A Segunda Seção do Superior Tribunal de Justiça (STJ) finalizou a análise do Tema Repetitivo n.º 1.210, fixando balizas rigorosas para a aplicação do instituto da desconsideração da personalidade jurídica no contexto das relações civis e comerciais. O cerne do debate consistia em definir se a falta de patrimônio penhorável ou o encerramento das atividades da sociedade sem a devida regularização bastariam para possibilitar que a execução alcançasse o patrimônio dos sócios.

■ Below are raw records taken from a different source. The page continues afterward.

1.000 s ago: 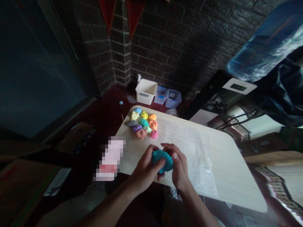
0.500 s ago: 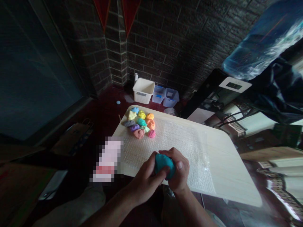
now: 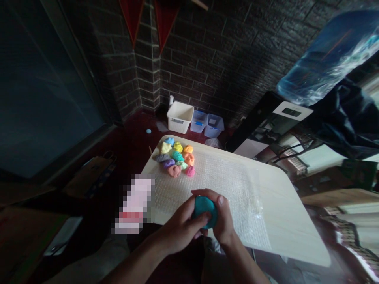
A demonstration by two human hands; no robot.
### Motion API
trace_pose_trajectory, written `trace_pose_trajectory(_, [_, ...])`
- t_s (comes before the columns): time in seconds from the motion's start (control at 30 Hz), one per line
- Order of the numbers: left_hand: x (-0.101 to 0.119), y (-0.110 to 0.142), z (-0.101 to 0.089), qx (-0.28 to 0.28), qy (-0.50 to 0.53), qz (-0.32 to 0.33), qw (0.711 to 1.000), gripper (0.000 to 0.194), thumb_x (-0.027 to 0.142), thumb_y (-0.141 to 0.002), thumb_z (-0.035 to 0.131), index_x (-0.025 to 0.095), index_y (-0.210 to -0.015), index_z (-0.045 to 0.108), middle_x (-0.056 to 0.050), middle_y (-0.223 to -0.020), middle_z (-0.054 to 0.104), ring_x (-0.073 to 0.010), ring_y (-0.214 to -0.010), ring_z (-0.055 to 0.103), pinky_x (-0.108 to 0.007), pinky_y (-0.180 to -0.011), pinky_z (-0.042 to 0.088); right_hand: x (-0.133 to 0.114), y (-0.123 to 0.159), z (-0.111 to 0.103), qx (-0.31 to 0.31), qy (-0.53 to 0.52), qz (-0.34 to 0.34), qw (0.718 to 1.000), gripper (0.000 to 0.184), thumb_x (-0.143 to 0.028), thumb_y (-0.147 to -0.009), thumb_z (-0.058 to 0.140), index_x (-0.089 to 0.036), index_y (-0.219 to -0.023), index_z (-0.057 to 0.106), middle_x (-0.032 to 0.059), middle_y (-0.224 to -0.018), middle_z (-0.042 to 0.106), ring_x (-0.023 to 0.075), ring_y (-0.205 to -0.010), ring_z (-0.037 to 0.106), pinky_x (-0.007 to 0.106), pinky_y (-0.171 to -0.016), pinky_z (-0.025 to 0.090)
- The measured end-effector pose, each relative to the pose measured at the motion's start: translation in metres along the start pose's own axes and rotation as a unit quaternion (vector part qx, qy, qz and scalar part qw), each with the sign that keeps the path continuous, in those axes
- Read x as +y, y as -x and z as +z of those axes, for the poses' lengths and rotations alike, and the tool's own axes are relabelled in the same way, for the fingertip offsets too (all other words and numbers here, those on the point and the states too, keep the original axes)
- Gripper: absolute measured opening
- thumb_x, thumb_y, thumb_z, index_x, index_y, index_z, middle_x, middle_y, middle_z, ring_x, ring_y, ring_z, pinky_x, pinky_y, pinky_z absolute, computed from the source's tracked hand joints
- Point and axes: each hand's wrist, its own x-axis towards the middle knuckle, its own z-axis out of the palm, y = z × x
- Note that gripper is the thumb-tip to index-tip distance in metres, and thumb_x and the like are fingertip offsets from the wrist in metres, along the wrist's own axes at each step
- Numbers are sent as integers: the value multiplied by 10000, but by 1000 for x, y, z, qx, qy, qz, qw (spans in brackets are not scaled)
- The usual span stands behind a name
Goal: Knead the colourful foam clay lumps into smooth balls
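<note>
A rounded teal lump of modelling clay point(image 3: 205, 209) is cupped between both palms, above the near edge of the table. My left hand point(image 3: 185, 221) wraps its left side, with the thumb pressed on its front. Around the right and top of the lump, my right hand point(image 3: 223, 215) curls its fingers, some of them hidden behind it. Beyond the hands, at the far left of the table, several coloured clay lumps lie in a cluster, among them a pink lump point(image 3: 190, 170), a brownish-pink lump point(image 3: 174, 170) and a green lump point(image 3: 178, 156).
Bubble wrap point(image 3: 219, 179) covers the middle of the pale table point(image 3: 284, 209). On the floor behind it stand a white basket point(image 3: 180, 118) and two clear plastic bins point(image 3: 213, 125). A water dispenser point(image 3: 291, 111) with a blue bottle is at the right. A blurred-out patch point(image 3: 137, 201) hides something at the left.
The fingers of my right hand have shifted over the teal clay, and the lump has turned a little between the palms. The view has tilted slightly upward.
</note>
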Motion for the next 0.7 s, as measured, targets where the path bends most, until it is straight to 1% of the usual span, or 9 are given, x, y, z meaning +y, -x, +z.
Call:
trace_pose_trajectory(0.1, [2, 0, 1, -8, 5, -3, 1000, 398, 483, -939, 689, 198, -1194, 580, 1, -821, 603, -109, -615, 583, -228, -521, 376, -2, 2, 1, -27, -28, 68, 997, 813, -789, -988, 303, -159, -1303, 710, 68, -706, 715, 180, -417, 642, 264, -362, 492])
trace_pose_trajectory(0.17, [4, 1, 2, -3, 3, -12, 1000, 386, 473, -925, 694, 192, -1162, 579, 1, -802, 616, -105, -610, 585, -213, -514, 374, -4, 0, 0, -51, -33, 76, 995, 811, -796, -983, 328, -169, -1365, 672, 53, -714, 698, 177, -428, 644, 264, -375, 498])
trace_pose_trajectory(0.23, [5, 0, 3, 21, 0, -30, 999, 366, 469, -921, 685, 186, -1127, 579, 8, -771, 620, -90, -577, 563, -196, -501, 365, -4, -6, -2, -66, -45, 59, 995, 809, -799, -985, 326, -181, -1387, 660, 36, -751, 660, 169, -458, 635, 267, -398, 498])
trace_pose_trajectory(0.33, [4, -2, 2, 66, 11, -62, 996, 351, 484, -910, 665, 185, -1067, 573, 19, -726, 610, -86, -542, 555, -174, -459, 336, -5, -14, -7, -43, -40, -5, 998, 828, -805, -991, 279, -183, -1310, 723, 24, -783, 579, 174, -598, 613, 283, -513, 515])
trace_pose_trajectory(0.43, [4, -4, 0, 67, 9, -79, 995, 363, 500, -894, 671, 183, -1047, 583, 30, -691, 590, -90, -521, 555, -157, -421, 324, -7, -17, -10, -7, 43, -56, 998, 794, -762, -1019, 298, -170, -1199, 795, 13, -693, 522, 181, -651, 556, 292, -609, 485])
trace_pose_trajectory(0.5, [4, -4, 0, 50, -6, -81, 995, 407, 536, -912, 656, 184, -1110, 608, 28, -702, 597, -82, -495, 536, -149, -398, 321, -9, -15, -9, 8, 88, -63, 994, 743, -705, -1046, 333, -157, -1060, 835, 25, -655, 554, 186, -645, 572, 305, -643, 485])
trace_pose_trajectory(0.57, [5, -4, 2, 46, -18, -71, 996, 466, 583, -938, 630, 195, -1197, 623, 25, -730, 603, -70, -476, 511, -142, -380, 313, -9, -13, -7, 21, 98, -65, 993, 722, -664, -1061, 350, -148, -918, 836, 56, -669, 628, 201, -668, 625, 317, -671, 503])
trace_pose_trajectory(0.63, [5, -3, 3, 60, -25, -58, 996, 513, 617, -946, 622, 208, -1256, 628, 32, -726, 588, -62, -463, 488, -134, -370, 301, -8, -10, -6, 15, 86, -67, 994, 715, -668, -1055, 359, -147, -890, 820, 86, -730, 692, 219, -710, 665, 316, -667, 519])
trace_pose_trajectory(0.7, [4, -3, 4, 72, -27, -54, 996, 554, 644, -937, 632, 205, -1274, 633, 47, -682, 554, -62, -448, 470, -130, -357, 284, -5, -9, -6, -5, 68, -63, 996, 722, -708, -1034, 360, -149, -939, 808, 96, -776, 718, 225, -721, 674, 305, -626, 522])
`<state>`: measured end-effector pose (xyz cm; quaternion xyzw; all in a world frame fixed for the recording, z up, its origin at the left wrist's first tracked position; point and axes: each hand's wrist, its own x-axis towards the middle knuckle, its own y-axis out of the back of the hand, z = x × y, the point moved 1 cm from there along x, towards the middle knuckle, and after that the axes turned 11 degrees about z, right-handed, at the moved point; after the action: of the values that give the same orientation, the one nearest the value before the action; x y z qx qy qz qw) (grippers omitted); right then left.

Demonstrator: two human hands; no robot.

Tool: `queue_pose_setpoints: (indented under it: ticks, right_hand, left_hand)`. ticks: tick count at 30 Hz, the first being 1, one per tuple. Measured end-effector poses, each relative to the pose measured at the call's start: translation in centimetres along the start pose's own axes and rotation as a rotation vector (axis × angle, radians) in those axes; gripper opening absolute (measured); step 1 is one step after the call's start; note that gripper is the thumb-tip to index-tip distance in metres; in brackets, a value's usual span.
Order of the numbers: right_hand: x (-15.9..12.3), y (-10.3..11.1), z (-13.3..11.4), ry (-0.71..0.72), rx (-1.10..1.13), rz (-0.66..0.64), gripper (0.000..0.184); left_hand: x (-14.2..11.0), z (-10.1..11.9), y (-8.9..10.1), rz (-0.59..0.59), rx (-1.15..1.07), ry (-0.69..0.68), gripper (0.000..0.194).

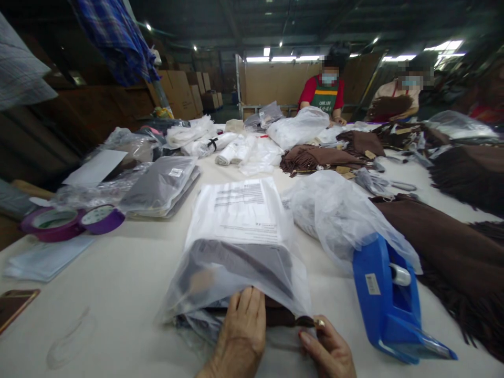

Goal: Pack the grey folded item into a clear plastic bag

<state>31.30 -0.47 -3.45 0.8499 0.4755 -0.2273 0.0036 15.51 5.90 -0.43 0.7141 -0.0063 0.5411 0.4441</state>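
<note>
A translucent plastic bag [301,278] with printed text lies in front of me, its mouth towards me. Through the plastic shows a folded dark cloth [244,262], with dark brown fabric visible at the mouth. My left hand [244,331] lies at the bag's mouth with fingers stretched out together, the fingertips just under the plastic and on the cloth. At the mouth's right corner, my right hand [328,344] pinches the bag's edge between thumb and fingers, a ring on one finger. The cloth's underside is hidden.
A blue tape dispenser [370,310] stands at right, partly under a crumpled plastic bag [331,215]. Brown fringed cloths [444,247] lie beyond. At left are purple tape rolls [53,223], bagged grey packs [157,184] and a phone [18,307]. Two people [326,97] work across the table.
</note>
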Motion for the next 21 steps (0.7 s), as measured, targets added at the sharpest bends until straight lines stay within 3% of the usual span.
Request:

Ao julgar os Recursos Especiais n.º 1.873.811/SP e n.º 1.873.187/SP sob a sistemática dos repetitivos, a Corte Superior estabeleceu que a constatação de abuso é requisito indispensável. O Tribunal concluiu que o redirecionamento da obrigação aos sócios demanda a caracterização explícita de fraude, desvio de finalidade ou confusão de bens, rejeitando a tese de que a mera escassez de ativos ou a extinção irregular da firma autorizariam a medida de forma automática.

Nos litígios que serviram de amostragem para a fixação do entendimento, as decisões que haviam autorizado a desconsideração com base puramente no encerramento irregular ou na falta de bens foram revertidas. Desse modo, o STJ reafirmou que tais cenários fáticos isolados são inaptos para transpor a blindagem patrimonial da empresa.

A pacificação desta matéria traz reflexos diretos para o ambiente de negócios. Para o polo credor, eleva-se o ônus argumentativo e probatório, exigindo-se indícios substanciais de fraudes ou misturas patrimoniais antes de pleitear a constrição de bens dos sócios. Para a classe empresarial, a decisão sedimenta a segurança jurídica e preserva a autonomia da pessoa jurídica e a responsabilidade limitada como pilares fundamentais para o desenvolvimento econômico do país.